Clean windows let in more natural light! First, be sure to remove any dirt and debris from your window panes before finishing with a glass cleaner. Place a rolled towel in the window sill and use warm soapy water and a sponge to clean away dirt. Squeegee the windows dry and the towel will catch the dirty water. Then use glass cleaner and a microfiber cloth to shine.

If your window sills are wood, it’s important not to saturate them with cleaning products or water. To clean, simply wipe with a damp microfiber cloth sprayed with a gentle all purpose cleaner or wood cleaner.

To clean metal window or sliding door tracks, start by vacuuming the tracks with the crevice attachment of your vacuum cleaner. Then spray soapy water or all purpose cleaner into the tracks. Let soak for a few minutes and wipe up with cleaning cloths or paper towels.

Window Treatments

It’s better to refresh often-delicate window treatments in the dryer rather than to launder them. Spray with vinegar spray and dry on the delicate cycle, or air dry, to freshen.

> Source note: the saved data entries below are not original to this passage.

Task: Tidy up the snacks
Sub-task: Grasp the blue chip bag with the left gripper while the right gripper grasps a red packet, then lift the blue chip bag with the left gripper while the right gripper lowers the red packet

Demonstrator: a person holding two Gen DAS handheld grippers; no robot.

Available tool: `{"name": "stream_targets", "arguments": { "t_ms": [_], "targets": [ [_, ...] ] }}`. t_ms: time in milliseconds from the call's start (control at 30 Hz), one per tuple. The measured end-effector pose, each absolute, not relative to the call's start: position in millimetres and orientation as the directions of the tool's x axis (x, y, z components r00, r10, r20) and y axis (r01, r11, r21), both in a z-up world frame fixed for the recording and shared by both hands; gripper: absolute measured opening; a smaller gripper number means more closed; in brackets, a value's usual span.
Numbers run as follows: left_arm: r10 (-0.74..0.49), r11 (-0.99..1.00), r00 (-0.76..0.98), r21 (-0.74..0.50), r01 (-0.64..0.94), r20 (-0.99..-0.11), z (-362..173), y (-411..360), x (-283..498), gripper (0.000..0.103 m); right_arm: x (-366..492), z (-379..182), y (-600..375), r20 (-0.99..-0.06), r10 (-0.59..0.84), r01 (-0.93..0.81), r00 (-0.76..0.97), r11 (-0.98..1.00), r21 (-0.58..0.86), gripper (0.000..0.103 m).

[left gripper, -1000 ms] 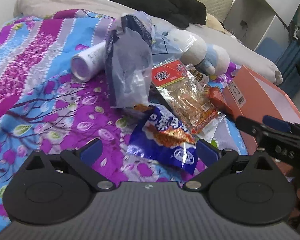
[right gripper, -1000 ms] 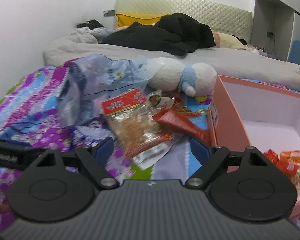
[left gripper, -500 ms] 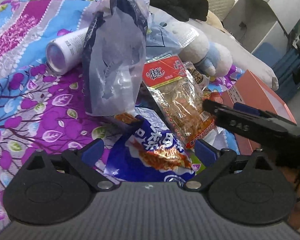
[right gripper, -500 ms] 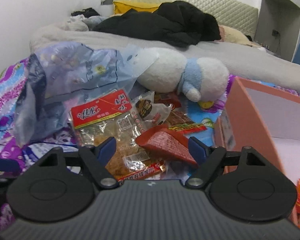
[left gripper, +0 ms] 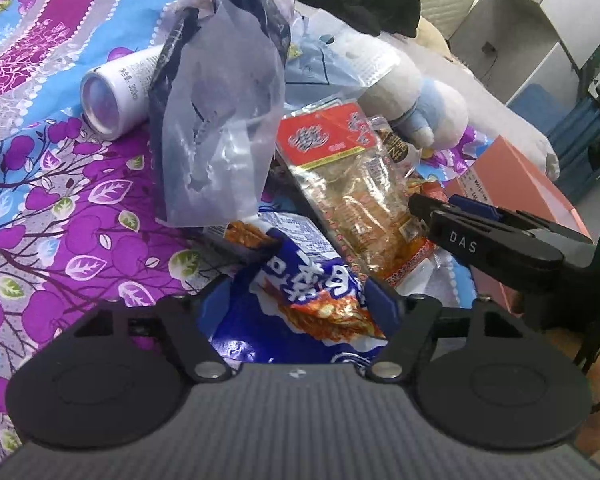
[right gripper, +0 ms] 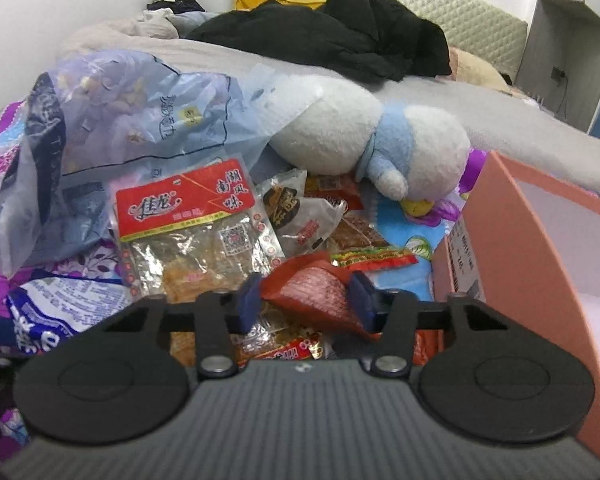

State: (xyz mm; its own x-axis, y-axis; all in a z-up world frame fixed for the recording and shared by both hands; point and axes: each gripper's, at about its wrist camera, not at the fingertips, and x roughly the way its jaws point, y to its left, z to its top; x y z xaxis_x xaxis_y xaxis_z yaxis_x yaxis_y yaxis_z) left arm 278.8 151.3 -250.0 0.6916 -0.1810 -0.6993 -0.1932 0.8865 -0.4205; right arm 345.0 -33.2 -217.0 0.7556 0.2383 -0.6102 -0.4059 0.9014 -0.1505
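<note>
Left wrist view: the left gripper (left gripper: 296, 300) tilts downward at lower centre, its jaws just closing onto the blue snack bag (left gripper: 300, 300). Right wrist view: the right gripper (right gripper: 304, 300), also angled down, has been closing and pinches the red snack packet (right gripper: 308, 288) at lower centre, beside the orange box (right gripper: 516, 248).

A home bedroom is shown. A bed (right gripper: 220, 56) is seen against a padded headboard (right gripper: 460, 16), spread with a flowered sheet (left gripper: 60, 200) and a grey blanket (right gripper: 520, 132). Dark clothes (right gripper: 340, 44) are heaped on it, a plush toy (right gripper: 380, 136) is laid nearby, and a wall shelf (right gripper: 572, 40) is fitted beside it.
</note>
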Motion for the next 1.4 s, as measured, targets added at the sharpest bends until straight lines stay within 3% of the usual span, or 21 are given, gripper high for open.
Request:
{"name": "stream_targets", "arguments": {
  "t_ms": [233,633,1400],
  "targets": [
    [-0.198,0.875,0.702,-0.447,-0.188,-0.684,-240.9,152.6,258.1,0.064,322.6,-198.4,-38.5,-0.597,0.242,-0.413,0.765,0.895,-0.167,0.033],
    [-0.187,0.867,0.704,-0.452,-0.209,-0.685,-225.0,149.6,196.5,0.063,265.4,-174.4,-53.1,-0.592,0.261,-0.454,0.762,0.868,-0.201,0.021],
    [-0.196,0.899,0.647,-0.399,-0.182,-0.737,-221.2,116.9,120.1,0.065,120.0,-178.6,-86.6,-0.682,0.31,-0.577,0.662,0.792,-0.2,0.017]
  ]
}}
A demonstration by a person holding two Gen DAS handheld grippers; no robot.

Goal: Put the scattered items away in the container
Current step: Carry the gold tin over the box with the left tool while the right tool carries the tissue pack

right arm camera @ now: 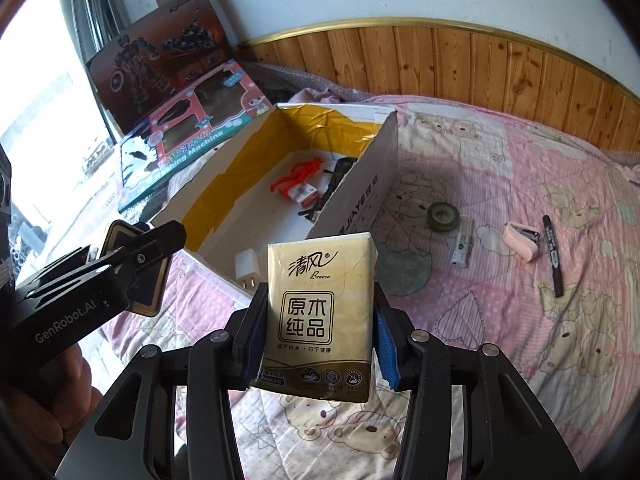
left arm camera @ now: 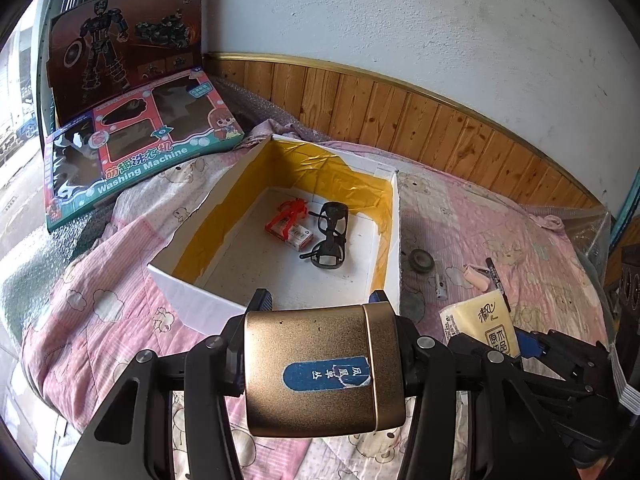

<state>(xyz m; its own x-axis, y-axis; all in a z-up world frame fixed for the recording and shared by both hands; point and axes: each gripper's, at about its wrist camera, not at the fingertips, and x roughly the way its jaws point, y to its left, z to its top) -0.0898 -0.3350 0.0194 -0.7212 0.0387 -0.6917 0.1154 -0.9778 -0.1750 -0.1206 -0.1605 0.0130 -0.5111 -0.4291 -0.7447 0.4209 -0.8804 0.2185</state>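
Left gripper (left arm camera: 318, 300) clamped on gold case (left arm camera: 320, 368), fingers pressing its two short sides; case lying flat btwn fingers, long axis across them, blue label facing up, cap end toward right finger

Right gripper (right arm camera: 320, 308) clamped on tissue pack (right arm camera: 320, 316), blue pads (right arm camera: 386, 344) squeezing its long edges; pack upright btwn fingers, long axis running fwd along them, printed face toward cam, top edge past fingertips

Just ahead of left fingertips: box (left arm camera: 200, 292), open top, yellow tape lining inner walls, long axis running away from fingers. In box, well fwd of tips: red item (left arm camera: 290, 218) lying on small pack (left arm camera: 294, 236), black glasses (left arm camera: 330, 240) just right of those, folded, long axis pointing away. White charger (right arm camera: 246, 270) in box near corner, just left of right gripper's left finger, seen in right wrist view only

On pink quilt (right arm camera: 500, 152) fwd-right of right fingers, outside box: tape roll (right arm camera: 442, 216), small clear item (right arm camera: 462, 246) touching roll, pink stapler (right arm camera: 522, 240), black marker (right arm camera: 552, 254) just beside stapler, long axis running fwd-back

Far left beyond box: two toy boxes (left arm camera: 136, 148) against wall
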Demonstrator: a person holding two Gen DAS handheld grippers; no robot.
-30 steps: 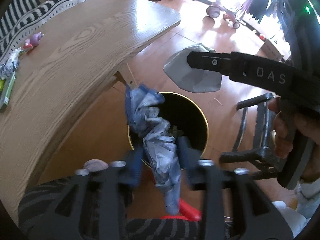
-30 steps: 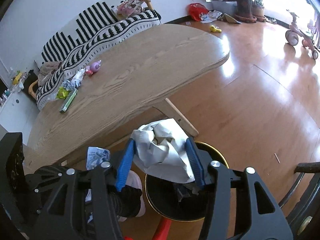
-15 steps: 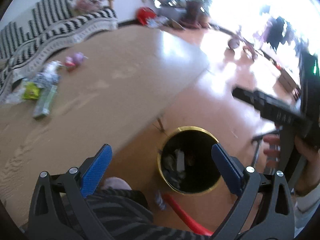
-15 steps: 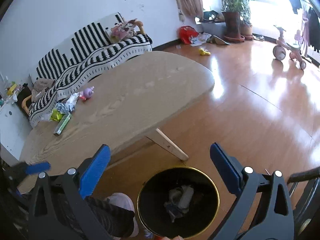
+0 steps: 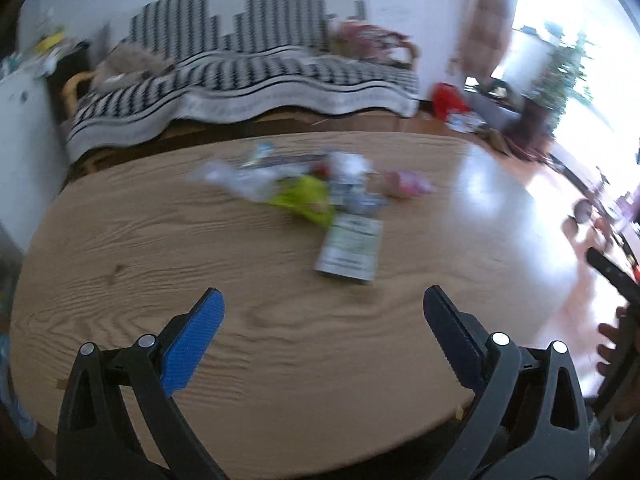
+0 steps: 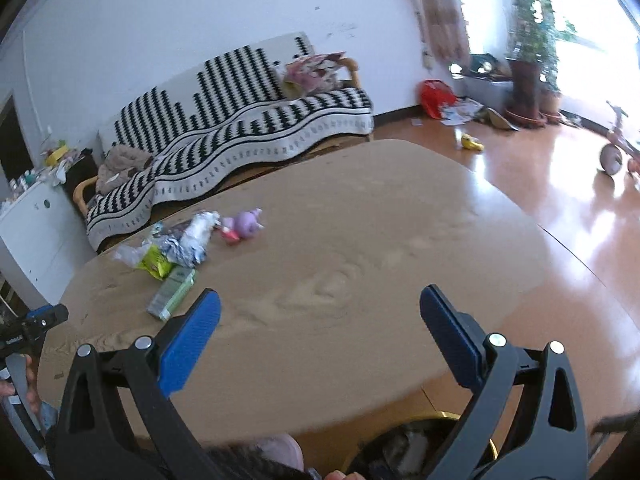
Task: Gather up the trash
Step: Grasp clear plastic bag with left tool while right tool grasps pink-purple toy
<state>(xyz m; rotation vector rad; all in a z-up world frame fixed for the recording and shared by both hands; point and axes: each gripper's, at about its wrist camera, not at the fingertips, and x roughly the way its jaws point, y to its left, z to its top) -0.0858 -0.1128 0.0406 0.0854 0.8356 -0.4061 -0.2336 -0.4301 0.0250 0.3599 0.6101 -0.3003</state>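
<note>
A heap of trash lies on the oval wooden table (image 5: 240,320): a green-white carton (image 5: 350,250), a yellow-green wrapper (image 5: 306,198), clear plastic (image 5: 228,178) and crumpled silver wrappers (image 5: 352,184). My left gripper (image 5: 322,332) is open and empty above the table's near side, short of the carton. My right gripper (image 6: 318,334) is open and empty over the table (image 6: 380,240); the carton (image 6: 172,294), yellow-green wrapper (image 6: 154,262) and silver wrappers (image 6: 190,240) lie to its far left. The gold-rimmed black bin (image 6: 444,416) shows just under the table edge.
A pink-purple toy (image 5: 404,182) (image 6: 244,226) lies beside the heap. A striped sofa (image 6: 240,120) stands behind the table, a white cabinet (image 6: 36,232) at left. Plants (image 6: 528,60), a red bag (image 6: 436,96) and a tricycle (image 6: 616,148) stand on the wooden floor at right.
Both grippers opened and dropped their trash, the blue wrapper and the white paper, into the bin. Both then swung up from the bin to face the tabletop.
</note>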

If your windows have blinds, dampen a retired sock with water and all purpose cleaner, place over your hand like a mitten, and run your hand along each blind to clean.

Remove Dust from Surfaces

Wipe all remaining hard surfaces (wood furniture, shelves, built-ins, etc.) using furniture cleaner and polish ($6, The Home Depot) and a soft cloth. For an extra-quick clean, put a clean cotton tube sock on your dominant hand to dust surfaces, moving objects out of the way with the other hand. Finally, take a lint roller to the lampshades.

Deep Clean the Floors

Sweeping, vacuuming, and mopping the floors in your home should be part of regular cleaning. For deep cleaning, focus on removing stains, addressing especially high traffic areas with stubborn dirt, and cleaning grout if your floors are tiled.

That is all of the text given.